Right to Light

陽ととなり

グラスワンダー

朝、起きて洗面所に行くとタオル掛けが外れていた。ビスで止まっていた形跡があるがそのビスがない。取れた面を見ると両面テープで貼り付けていただけのようだ。壁紙用のものだろうか。

新品のバターを開ける。銀紙を剥がす。綺麗に剥がれず少し破れてしまった。別に慎重になっていた訳ではないが猛烈に悲しくなった。

机の上を片付ける。型紙の類を全部捨てた。必要になったらまた書けばいいのだ。かなりすっきりしたけど座ろうとは思わない。

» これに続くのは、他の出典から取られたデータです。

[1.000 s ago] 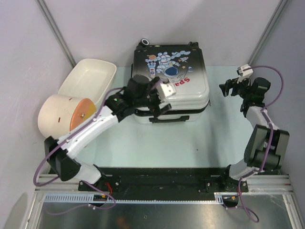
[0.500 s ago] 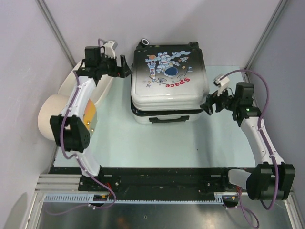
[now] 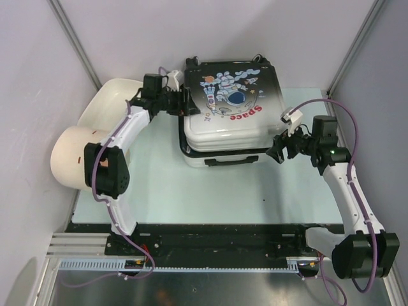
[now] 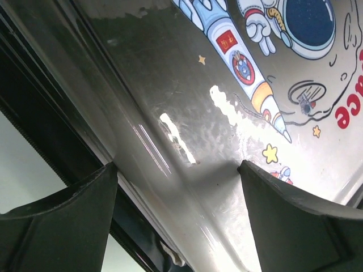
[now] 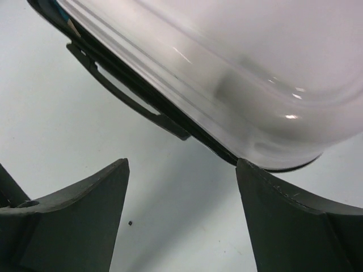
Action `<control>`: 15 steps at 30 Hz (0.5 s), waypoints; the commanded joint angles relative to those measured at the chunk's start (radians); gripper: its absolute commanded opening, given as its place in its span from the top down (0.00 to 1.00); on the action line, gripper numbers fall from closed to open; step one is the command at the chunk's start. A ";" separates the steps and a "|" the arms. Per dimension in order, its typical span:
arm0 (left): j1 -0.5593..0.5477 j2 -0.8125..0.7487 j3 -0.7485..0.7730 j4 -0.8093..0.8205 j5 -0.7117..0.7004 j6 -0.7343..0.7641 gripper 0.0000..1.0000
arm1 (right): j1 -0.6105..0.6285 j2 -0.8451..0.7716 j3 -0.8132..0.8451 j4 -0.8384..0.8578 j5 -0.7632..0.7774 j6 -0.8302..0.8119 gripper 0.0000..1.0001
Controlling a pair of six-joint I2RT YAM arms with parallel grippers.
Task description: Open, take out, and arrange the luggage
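Observation:
The luggage [image 3: 233, 115] lies flat at the middle back of the table, astronaut print up, black handle [image 3: 226, 161] facing me. My left gripper [image 3: 183, 102] is at its left edge. In the left wrist view its jaws [image 4: 177, 167] stand open astride the rim of the glossy lid [image 4: 227, 113], one finger on the printed top, the other over a dark gap below. My right gripper [image 3: 275, 150] is open at the front right corner. In the right wrist view [image 5: 181, 162] only bare table lies between its fingers, and the right fingertip nearly touches the white shell [image 5: 238, 68].
A cream tub [image 3: 111, 102] stands at the back left, with a cream cylinder [image 3: 70, 159] in front of it, beside the left arm. Grey walls and slanted poles close in the back and sides. A black rail [image 3: 217, 236] runs along the near edge.
The left arm swung from the suitcase front out to the tub, then onto the lid's left edge. The suitcase turned slightly and its upper shell shifted. The right gripper came down to the front right corner.

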 commanded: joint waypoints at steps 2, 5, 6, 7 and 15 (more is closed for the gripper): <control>-0.325 -0.002 -0.080 0.049 0.211 -0.104 0.16 | -0.029 -0.069 0.031 -0.033 0.017 -0.044 0.18; -0.307 -0.026 -0.100 0.101 0.191 -0.157 0.13 | -0.035 -0.083 0.031 -0.050 0.029 -0.055 0.18; -0.299 -0.035 -0.113 0.106 0.176 -0.163 0.12 | -0.038 -0.092 0.031 -0.053 0.024 -0.064 0.18; -0.288 -0.066 -0.127 0.120 0.166 -0.187 0.11 | -0.038 -0.095 0.031 -0.057 0.020 -0.067 0.18; -0.123 -0.281 -0.291 0.238 0.010 -0.322 0.02 | -0.010 -0.098 0.033 -0.014 0.012 -0.032 0.19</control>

説明をする、ということがどんどん出来なくなっている。言葉が出てこないどころかそもそもの考えがまとまっていない。それでも何か言わなければと思うけれど、思うだけ苦しくまた何も生み出さず、思い出にならない。覚えていたいことを覚えていられない。昔の自分が書いた文章を読み返してみる。拙くはあるけれど真っ直ぐだ。知って欲しいけどひけらかしたくはない、複雑に見え隠れする顕示欲がもどかしい。仄かな詩性を残そうと試行錯誤している頭が愛おしい。そんな理性と共に垂れ流した言葉をなにより自分で愛していた。昔の自分は、拗らせ尊大で斜に構えていたけれど一本の芯があったように思う。自分は自分でしかないと確証も無く信じそのスタイルこそが自分であると、己の中で(あるいはもがく生活の中で)価値を見出して生きていた。当時は当時でしんどい思いをしていたが今ではそれがすごく眩しい。

行きたいところがたくさんある。見たい映画も本も漫画もたくさんある。作りたいものだって、手紙だってもっと書きたい。頭にはあっても、生活の中の小さな小さな失敗が未来に靄をかける。酷く疲れた。涙か出る。